Making modifications to textIR

In this section, we will provide details on how to modify certain parts of the program to get it to work as you want.

Changing the text parser

The grammar and parser are defined in the files trec_minScan.l and trec_parse.y respectively. These files are written in flex and bison and are used to parse TREC documents marked up with SGML tags. To parse different formats, change these files to suit.

To read tabular content, the files csv_scan.l and csv_parse.y are used to generate dindexCsv. If a different tabular format is used, edit the provided grammar and parser files.

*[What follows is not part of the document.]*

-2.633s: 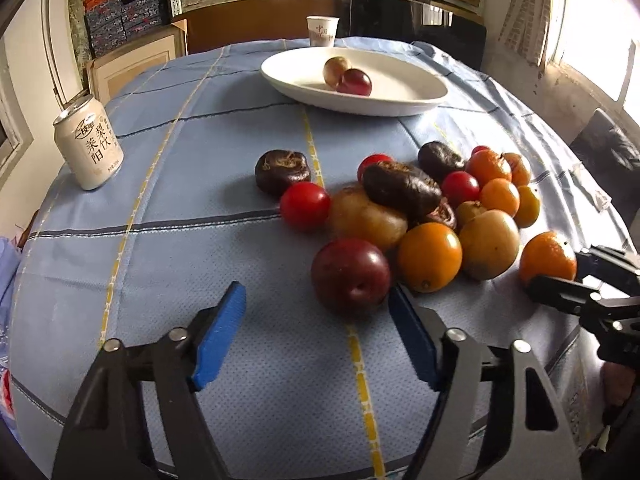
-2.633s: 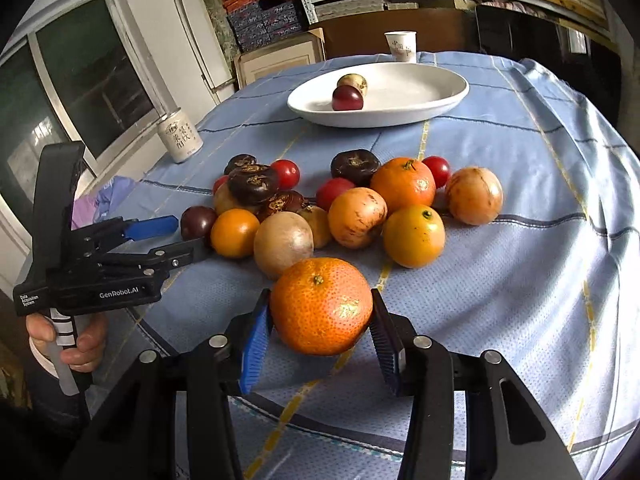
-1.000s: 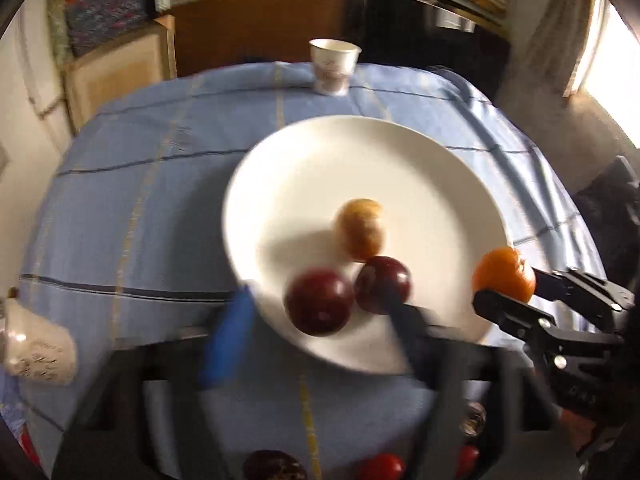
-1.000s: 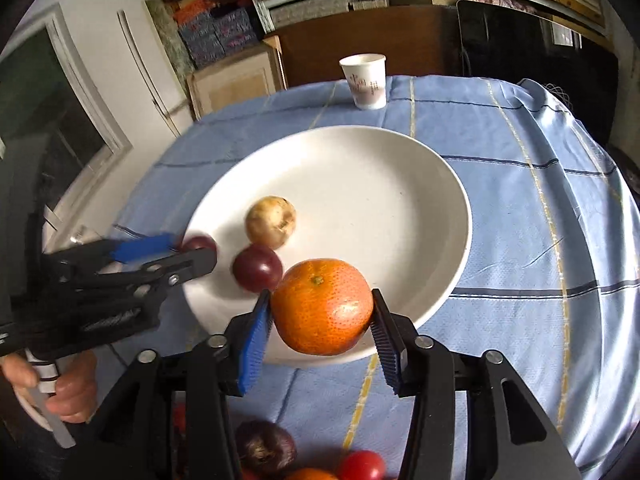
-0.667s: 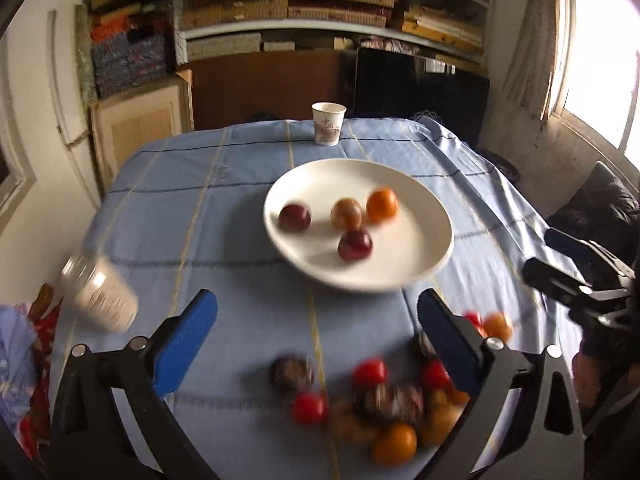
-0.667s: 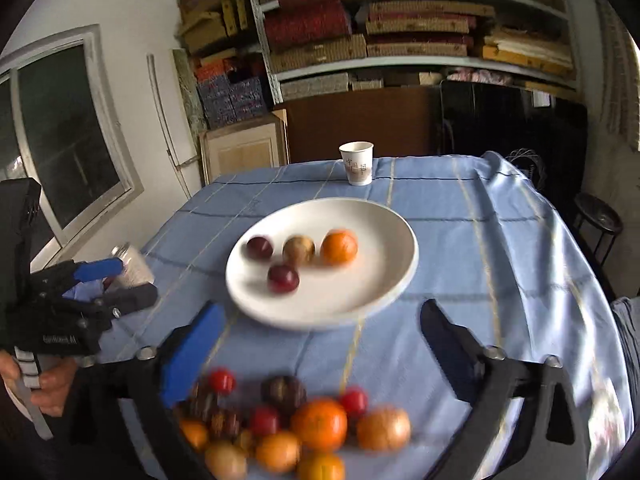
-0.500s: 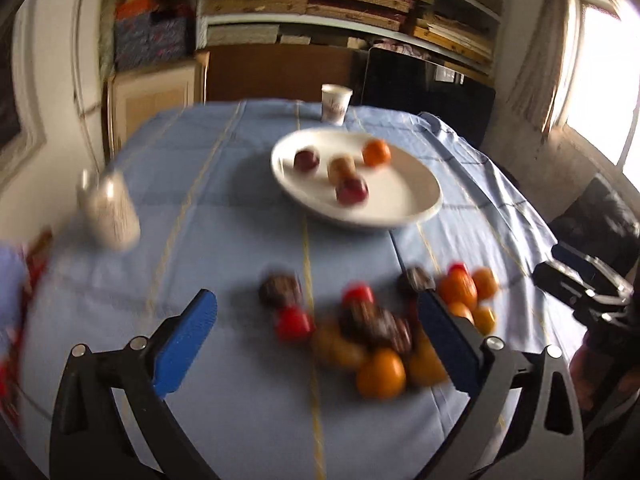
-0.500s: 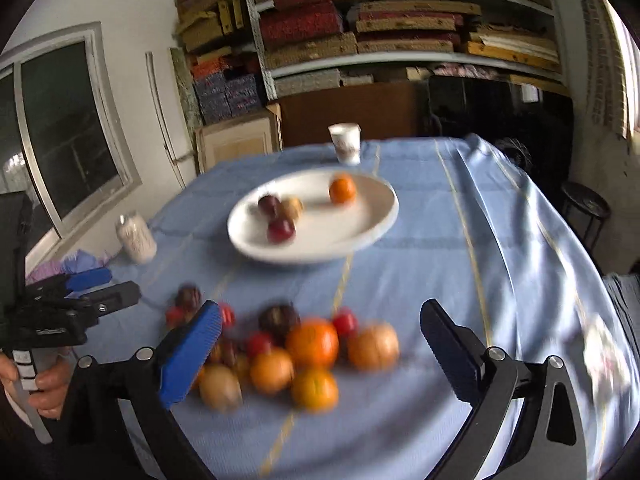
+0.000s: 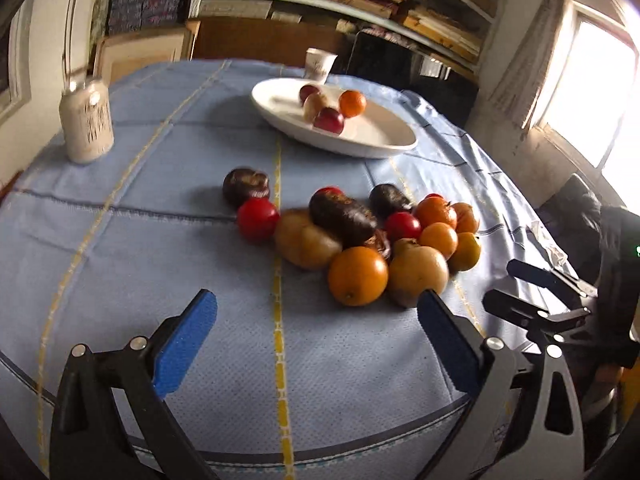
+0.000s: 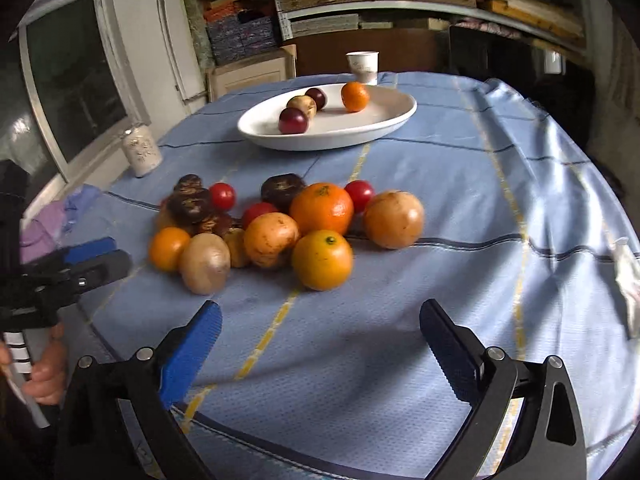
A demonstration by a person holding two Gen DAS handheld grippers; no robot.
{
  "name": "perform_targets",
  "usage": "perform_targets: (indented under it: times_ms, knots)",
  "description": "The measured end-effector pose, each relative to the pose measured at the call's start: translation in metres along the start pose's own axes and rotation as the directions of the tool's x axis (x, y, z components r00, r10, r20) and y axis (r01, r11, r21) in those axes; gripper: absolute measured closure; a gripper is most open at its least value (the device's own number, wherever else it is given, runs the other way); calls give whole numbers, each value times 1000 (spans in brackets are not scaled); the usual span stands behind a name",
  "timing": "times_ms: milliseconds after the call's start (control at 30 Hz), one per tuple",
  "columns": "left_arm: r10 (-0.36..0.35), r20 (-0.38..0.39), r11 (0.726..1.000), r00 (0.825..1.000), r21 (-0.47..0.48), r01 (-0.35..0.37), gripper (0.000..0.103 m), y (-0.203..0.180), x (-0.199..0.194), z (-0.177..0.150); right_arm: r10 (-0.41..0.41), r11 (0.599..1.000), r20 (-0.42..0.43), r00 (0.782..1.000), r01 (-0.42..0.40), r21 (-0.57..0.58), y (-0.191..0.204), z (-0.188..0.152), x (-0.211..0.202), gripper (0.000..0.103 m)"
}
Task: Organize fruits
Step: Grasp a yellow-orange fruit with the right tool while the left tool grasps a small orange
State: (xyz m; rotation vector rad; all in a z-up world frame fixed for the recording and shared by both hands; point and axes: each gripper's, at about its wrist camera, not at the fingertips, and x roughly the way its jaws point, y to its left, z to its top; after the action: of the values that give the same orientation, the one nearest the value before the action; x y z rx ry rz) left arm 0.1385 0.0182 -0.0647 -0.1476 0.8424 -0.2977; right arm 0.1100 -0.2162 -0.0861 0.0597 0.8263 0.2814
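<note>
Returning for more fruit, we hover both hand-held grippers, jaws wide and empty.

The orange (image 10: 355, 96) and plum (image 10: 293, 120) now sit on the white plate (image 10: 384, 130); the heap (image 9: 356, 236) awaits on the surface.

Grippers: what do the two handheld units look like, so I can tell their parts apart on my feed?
Both match: black angular frames with silver screws. On the left gripper and the right gripper, one of the jaws carries a bright blue textured pad, the other a darker ribbed one. The right wrist view shows the left unit's black body on a white handle with black stripes.
</note>
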Motion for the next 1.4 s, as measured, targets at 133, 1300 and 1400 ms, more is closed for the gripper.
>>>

Building your own thesaurus

textIR comes with a library to store and compress a thesaurus once the contents has been computed. To store generated values in a thesaurus, use the template provided src/Thesaurus-template.cc and link this to libdthesaurus.a

The template two functions that need to be filled in, the first is the pre-storage section found in the constructor method FloatThesaurus::FloatThesaurus where we insert the code to generate the values to be computed. For the case of the PLSA thesaurus, we compute the PLSA topics here. Any classes created here should be defined in the class definition found in the file Thesaurus-template.h. This will ensure that the data is available during the next section. The second section is within the method bool FloatThesaurus::calculateRow(int currentRealWord) and defines what is to be stored for a given row. This method returns 1 if the row is to be stored and 0 if we do not store the row in the thesaurus. Note that all sections of the files Thesaurus-template.cc and Thesaurus-template.h that need to be added contain a line beginning with //FILL.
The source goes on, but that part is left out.